Of the records that follow, copy only the lines from the line containing "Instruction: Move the" to the line containing "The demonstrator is", both included, exactly as written.

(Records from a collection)
↓↓↓

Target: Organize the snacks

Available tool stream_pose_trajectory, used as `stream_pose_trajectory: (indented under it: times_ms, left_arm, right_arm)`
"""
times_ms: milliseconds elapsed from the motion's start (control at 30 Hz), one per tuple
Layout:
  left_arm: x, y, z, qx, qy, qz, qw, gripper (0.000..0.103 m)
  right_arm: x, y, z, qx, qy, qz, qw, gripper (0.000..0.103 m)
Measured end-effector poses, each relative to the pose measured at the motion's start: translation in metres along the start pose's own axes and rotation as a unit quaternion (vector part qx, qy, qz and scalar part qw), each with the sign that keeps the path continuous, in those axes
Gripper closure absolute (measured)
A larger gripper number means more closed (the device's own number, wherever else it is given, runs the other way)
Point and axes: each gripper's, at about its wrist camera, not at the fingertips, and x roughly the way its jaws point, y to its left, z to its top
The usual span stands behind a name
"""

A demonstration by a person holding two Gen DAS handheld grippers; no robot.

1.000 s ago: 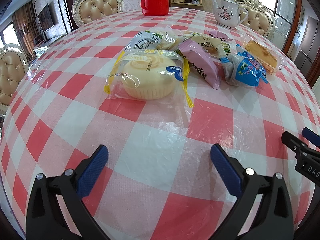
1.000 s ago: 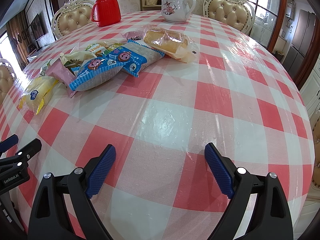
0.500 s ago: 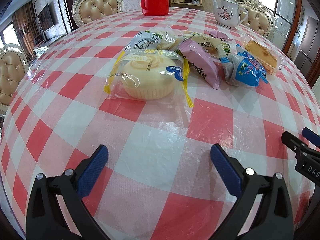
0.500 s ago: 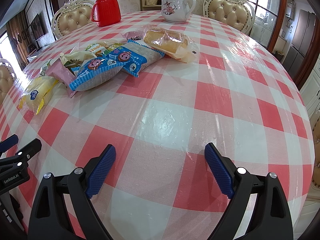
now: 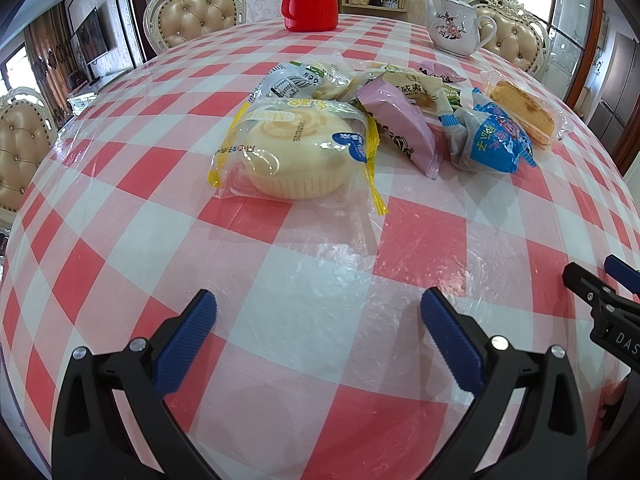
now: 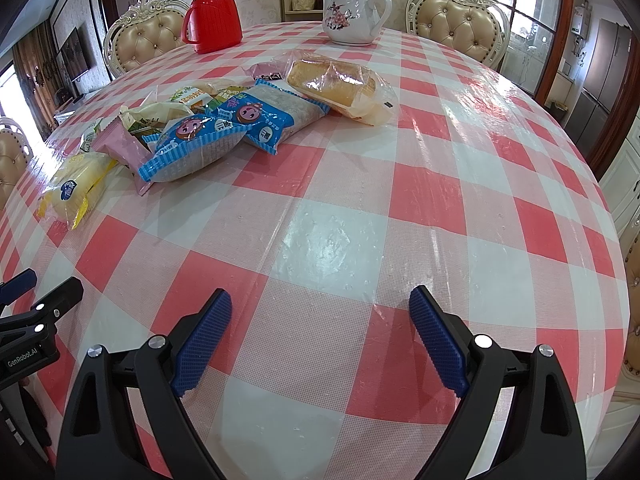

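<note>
Nothing is moving since the earlier frames: both grippers are still hovering over the table's near edge. The left gripper and right gripper are gaping wide, holding nothing. The cake is lying nearest, the other snacks heaping toward the table's middle. Light, soft, slippery-wrapped; pinching a sealed wrapper edge is looking safest.

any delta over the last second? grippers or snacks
No visible change. Left gripper and right gripper stay open above the checked tablecloth, holding nothing. The round cake packet, blue packets and the rest of the pile lie as they were.
</note>
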Motion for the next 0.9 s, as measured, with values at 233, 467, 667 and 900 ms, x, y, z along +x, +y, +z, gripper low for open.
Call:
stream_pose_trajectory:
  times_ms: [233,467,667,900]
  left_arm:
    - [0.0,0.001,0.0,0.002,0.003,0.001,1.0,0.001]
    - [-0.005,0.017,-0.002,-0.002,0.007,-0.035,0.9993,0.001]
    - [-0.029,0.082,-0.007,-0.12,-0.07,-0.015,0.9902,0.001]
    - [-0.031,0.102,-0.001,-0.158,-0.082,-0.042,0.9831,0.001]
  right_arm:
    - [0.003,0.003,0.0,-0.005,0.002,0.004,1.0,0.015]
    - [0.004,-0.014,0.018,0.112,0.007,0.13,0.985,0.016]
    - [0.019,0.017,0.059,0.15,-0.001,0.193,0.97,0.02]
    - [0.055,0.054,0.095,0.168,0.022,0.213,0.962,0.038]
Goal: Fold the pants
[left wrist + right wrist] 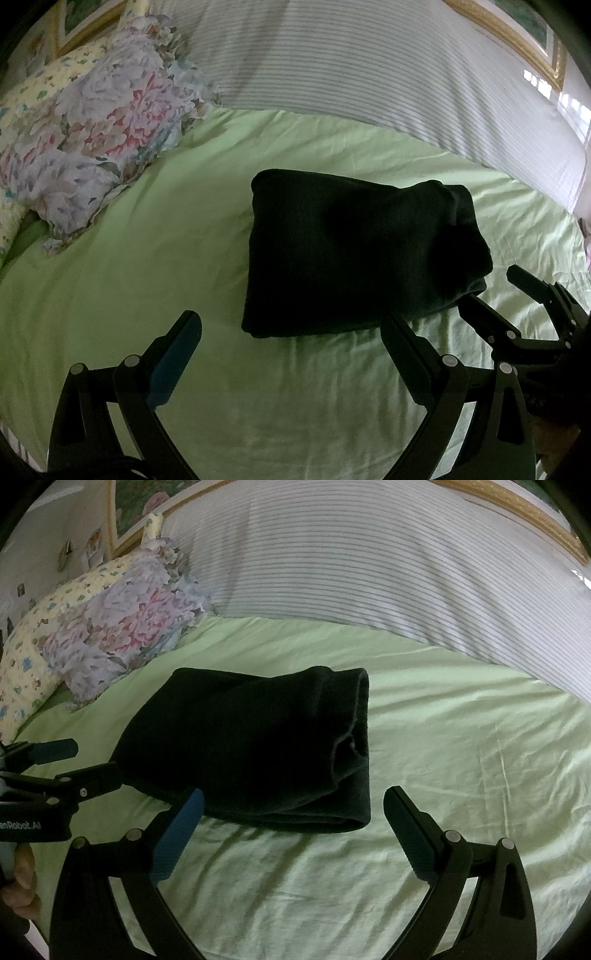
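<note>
The black pants [354, 254] lie folded into a compact rectangle on the green bed sheet [184, 240]. They also show in the right wrist view [258, 746]. My left gripper [291, 332] is open and empty, just in front of the bundle's near edge. My right gripper [293, 808] is open and empty, at the bundle's near right corner. The right gripper also shows at the right of the left wrist view [491, 291], beside the bundle's right end. The left gripper shows at the left of the right wrist view [92, 757], beside the bundle's left end.
Floral pillows [92, 122] lie at the back left of the bed. A striped blanket [369, 66] runs along the far side. Gold-framed pictures [517, 33] hang on the wall behind. Green sheet [461, 738] stretches to the right of the pants.
</note>
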Demonstrator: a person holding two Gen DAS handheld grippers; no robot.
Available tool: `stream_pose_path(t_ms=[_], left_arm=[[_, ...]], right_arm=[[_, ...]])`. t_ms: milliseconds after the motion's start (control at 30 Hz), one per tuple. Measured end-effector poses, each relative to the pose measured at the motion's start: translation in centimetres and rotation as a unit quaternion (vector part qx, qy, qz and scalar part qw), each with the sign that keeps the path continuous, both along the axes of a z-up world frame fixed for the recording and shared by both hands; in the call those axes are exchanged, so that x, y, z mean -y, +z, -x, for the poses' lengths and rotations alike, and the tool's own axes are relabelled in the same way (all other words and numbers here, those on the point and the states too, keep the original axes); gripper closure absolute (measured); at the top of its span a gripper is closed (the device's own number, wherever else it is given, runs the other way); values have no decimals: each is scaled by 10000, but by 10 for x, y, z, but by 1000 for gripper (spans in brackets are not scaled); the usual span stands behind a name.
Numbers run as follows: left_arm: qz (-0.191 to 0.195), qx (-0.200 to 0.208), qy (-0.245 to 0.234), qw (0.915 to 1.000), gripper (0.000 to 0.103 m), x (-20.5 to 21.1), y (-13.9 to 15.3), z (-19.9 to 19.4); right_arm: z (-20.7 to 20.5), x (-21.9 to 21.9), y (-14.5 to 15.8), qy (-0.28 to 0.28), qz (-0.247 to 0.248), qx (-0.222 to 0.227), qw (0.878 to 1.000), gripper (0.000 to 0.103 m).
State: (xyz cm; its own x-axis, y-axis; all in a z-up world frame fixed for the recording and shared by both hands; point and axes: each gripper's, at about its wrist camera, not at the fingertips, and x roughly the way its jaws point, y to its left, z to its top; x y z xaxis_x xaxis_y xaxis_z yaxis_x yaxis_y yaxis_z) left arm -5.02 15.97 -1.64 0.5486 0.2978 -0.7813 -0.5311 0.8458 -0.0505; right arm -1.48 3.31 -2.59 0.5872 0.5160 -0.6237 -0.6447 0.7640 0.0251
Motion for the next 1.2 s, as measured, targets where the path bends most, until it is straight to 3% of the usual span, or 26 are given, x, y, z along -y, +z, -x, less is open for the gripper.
stream_pose_path(t_ms=[700,1200], left_arm=[[140,78,16,9999,6,-9,3,-8],[-52,-282,8,9996,9,-8,-3,-24]], right_arm=[[-5,3,7,-39,-111,-10,9999,5],[-16,16,6,-191,-273,-169,9993,5]])
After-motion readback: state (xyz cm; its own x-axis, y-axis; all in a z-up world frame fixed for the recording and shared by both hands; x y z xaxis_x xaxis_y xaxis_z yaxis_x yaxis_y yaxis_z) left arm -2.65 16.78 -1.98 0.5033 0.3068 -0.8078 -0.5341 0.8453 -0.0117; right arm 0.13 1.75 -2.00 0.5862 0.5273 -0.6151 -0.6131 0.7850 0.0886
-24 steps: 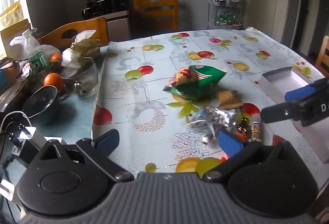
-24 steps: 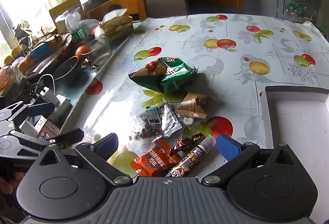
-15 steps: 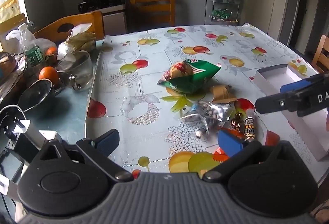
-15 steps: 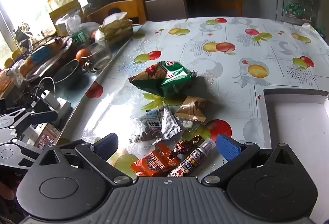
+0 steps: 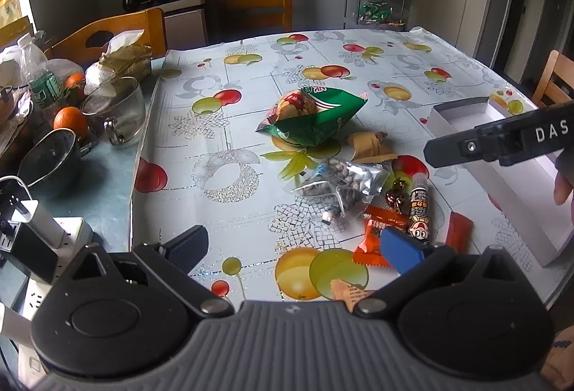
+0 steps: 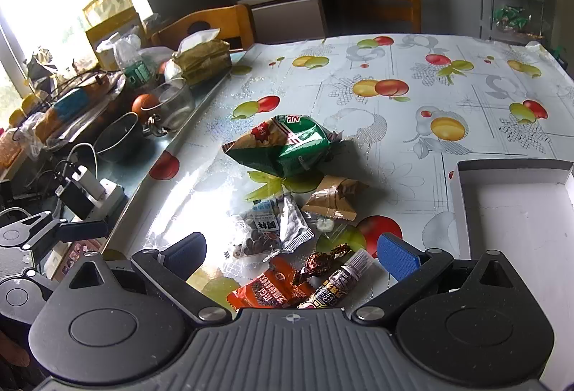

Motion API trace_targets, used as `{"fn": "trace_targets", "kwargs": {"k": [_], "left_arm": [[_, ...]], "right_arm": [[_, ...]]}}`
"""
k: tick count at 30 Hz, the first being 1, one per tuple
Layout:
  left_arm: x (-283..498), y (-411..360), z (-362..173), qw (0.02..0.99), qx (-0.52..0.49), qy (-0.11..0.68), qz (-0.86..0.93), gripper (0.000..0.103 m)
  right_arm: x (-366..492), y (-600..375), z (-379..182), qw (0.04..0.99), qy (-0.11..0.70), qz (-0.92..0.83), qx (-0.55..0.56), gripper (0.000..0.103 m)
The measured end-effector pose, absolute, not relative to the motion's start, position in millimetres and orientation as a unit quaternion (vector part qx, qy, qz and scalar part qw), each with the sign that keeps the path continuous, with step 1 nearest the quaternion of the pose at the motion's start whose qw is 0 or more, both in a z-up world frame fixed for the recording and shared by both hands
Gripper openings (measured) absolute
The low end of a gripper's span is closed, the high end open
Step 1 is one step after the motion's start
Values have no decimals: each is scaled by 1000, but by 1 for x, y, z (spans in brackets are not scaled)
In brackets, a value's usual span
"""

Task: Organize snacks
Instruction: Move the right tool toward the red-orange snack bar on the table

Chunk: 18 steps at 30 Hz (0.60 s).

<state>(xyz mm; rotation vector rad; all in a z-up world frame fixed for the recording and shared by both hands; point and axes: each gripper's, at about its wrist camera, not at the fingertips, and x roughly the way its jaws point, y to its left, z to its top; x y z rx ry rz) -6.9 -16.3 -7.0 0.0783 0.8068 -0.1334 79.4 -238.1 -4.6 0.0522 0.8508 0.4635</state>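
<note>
Hovering with jaws apart and empty, the left claw (image 5: 292, 243) and right claw (image 6: 290, 252) are facing open desk (image 6: 412, 125) toward twelve o'clock, while the snack pile, its tube candy (image 6: 337, 283) pointing toward one o'clock, is lying between the clutter (image 6: 107, 103) at nine and the white box (image 6: 516, 211) at three.

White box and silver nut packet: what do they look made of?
White box: looks like matte cardboard, with thin folded walls and a dull, unreflective floor. Silver nut packet: probably metallised plastic film, crinkled and shiny, with a clear window showing the nuts.
</note>
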Motion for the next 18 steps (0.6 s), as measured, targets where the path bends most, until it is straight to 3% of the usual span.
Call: {"fn": "trace_targets", "kwargs": {"k": [18], "left_arm": [[-3, -23, -14, 902, 18, 423, -82, 103]], "right_arm": [[83, -245, -9, 882, 412, 228, 31, 103]]}}
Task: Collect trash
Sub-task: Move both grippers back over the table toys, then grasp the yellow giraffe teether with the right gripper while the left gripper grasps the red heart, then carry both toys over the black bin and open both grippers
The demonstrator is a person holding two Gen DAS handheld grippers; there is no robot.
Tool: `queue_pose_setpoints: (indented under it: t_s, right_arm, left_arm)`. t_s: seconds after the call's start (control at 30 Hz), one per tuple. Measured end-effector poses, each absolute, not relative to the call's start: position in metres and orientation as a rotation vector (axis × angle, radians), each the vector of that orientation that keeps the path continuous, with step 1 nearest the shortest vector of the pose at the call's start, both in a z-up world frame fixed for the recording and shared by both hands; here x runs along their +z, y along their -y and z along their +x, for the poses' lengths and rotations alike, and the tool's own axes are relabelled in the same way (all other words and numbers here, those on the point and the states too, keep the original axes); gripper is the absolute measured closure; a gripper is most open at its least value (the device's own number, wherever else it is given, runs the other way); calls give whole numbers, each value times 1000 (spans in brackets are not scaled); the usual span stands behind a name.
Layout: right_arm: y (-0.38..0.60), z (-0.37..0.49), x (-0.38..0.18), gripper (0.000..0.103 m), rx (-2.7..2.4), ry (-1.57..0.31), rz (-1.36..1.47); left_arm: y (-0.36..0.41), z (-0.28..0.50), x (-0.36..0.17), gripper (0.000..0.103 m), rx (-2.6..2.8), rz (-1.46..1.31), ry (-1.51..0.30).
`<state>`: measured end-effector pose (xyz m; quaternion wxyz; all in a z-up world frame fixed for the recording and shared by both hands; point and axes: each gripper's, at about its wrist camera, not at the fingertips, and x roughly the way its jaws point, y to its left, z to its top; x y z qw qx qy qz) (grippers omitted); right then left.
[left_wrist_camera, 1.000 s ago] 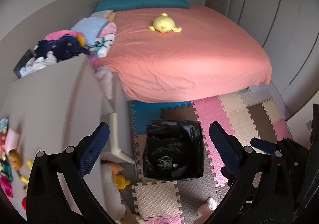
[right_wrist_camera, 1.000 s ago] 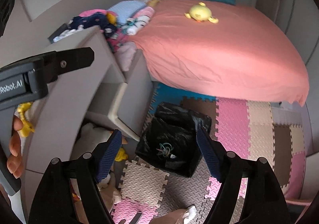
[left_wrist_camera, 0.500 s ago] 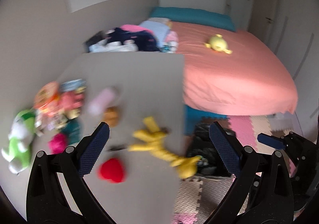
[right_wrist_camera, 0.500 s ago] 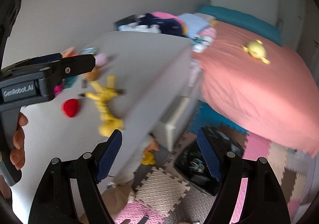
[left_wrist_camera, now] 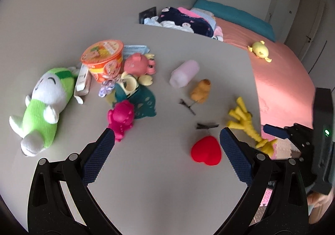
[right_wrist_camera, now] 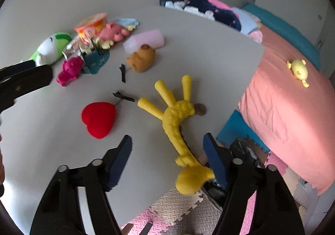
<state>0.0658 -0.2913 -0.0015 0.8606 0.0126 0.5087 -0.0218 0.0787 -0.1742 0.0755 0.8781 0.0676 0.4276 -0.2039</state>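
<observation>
Trash sits at table (left_wrist_camera: 167, 182) far-left corner — noodle cup (left_wrist_camera: 103, 60), small carton (left_wrist_camera: 83, 81), wrapper (left_wrist_camera: 106, 88). Left gripper (left_wrist_camera: 166, 147) and right gripper (right_wrist_camera: 167, 159) wide open, empty — skip toys, approach wrapper low.

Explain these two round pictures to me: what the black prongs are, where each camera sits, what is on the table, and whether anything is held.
No robot here: a person carries a two-finger tool in each hand, with a fisheye camera looking along its fingers. One picture comes from the left gripper, the other from the right gripper. Both stand open and hold nothing. On the grey table lie toys: a red heart, a yellow giraffe, a green plush, plus an instant-noodle cup, probably trash.
</observation>
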Motion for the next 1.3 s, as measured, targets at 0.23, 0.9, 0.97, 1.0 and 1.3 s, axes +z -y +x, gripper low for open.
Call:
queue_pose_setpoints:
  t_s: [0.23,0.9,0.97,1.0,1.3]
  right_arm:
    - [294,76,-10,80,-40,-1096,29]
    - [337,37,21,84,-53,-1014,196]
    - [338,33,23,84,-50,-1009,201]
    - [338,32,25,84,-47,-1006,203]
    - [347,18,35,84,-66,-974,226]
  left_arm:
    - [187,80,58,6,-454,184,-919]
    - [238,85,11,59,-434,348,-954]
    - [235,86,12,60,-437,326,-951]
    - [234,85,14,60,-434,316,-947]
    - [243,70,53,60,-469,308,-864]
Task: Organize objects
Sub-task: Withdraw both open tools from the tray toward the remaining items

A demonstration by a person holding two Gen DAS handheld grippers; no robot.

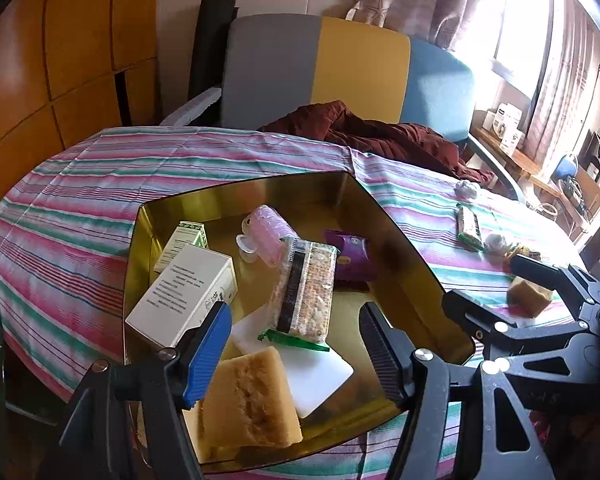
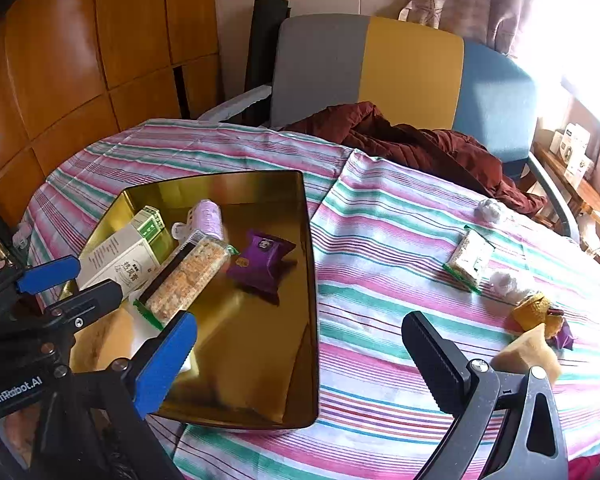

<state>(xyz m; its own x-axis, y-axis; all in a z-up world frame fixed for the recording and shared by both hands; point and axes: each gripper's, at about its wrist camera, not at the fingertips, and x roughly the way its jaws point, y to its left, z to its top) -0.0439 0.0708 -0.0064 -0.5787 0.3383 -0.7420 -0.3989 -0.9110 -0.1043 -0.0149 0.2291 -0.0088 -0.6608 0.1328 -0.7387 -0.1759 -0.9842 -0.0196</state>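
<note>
The left gripper (image 1: 296,344) hangs over the gold tray (image 1: 400,240), jaws apart, a tan sponge (image 1: 248,400) lying loose in the tray below them. The right gripper (image 2: 300,364) spreads its jaws empty above the striped bench (image 2: 380,240), near another sponge (image 2: 528,354).

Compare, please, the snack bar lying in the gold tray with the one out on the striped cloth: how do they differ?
The bar in the tray lies inside the gold tray, propped across other items; the bar on the cloth lies flat on the striped tablecloth, apart from the tray. The tray bar shows brownish filling with a dark strip; the cloth bar looks paler, whitish. The tray bar appears longer here. Both have clear wrappers with green ends.
</note>
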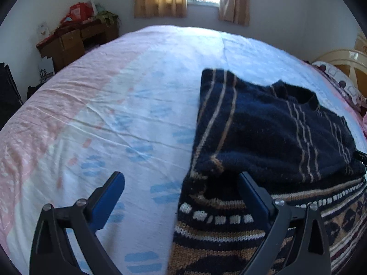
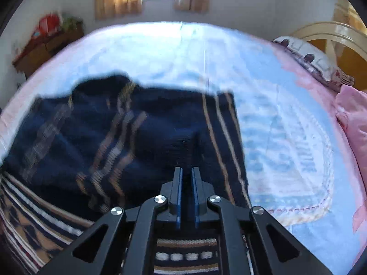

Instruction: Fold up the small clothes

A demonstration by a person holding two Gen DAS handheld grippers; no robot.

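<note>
Holding your left gripper (image 1: 181, 197) wide open over navy tan-striped knitted sweater (image 1: 263, 133) edge | right gripper (image 2: 187, 192) nearly closed above it, pinching nothing | readable writing: none

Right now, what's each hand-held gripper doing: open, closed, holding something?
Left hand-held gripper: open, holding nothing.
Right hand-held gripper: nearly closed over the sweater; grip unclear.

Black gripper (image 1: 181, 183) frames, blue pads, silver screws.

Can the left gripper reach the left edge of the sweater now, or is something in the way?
Probably yes. The left gripper is open and the sweater edge lies between its fingers on the bed, with nothing on top of it.
</note>
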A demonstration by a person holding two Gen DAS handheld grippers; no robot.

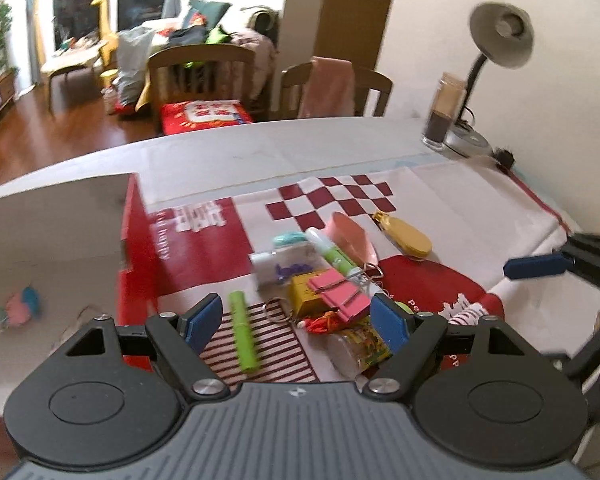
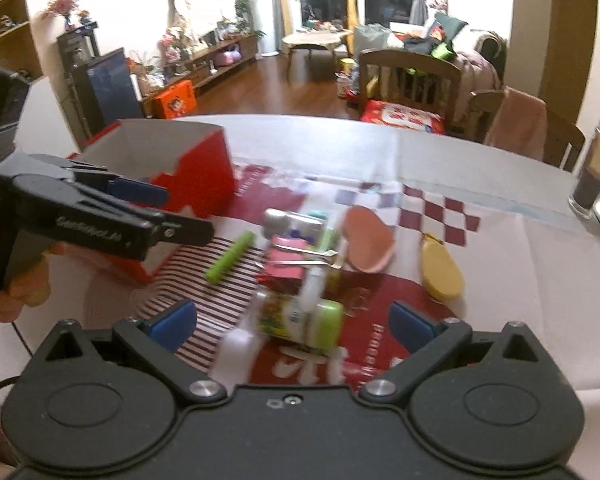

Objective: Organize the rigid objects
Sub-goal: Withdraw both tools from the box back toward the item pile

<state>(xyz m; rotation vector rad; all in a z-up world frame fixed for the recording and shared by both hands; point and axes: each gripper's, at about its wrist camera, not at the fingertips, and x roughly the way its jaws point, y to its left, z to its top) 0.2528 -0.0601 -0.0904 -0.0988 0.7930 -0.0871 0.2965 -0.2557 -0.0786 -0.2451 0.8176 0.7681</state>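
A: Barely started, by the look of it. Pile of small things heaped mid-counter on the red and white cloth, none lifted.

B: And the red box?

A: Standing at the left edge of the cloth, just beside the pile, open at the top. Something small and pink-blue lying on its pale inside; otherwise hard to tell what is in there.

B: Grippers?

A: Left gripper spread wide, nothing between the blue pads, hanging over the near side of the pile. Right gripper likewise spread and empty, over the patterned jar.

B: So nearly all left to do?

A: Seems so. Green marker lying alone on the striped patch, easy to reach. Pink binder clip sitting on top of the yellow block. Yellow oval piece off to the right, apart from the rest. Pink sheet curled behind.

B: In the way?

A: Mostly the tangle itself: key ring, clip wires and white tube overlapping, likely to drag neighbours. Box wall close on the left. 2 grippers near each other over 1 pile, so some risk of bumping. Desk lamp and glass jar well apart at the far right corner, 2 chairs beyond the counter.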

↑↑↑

**Answer space:**
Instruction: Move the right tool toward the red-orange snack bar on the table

Chunk: 18 steps at 30 Hz (0.60 s).

<state>(xyz mm; rotation vector rad; all in a z-up world frame fixed for the recording and shared by both hands; point and axes: each gripper's, at about its wrist camera, not at the fingertips, and x roughly the way its jaws point, y to its left, z to its top; x y z rx ry rz) -6.9 -16.3 -7.0 0.0783 0.8068 -0.1334 79.4 -238.1 -4.6 0.0522 0.8508 0.4635</state>
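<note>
Hovering with jaws apart and empty, the left claw (image 5: 292, 243) and right claw (image 6: 290, 252) are facing open desk (image 6: 412, 125) toward twelve o'clock, while the snack pile, its tube candy (image 6: 337, 283) pointing toward one o'clock, is lying between the clutter (image 6: 107, 103) at nine and the white box (image 6: 516, 211) at three.

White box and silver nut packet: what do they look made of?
White box: looks like matte cardboard, with thin folded walls and a dull, unreflective floor. Silver nut packet: probably metallised plastic film, crinkled and shiny, with a clear window showing the nuts.
</note>
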Motion for the next 18 steps (0.6 s), as measured, targets where the path bends most, until it is straight to 3% of the usual span.
Call: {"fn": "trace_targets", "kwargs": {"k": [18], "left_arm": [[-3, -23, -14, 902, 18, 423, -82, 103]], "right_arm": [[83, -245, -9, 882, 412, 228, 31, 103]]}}
Task: Collect trash
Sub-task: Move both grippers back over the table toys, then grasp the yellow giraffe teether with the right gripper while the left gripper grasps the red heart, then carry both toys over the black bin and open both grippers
The demonstrator is a person holding two Gen DAS handheld grippers; there is no robot.

The answer, as written, is complete.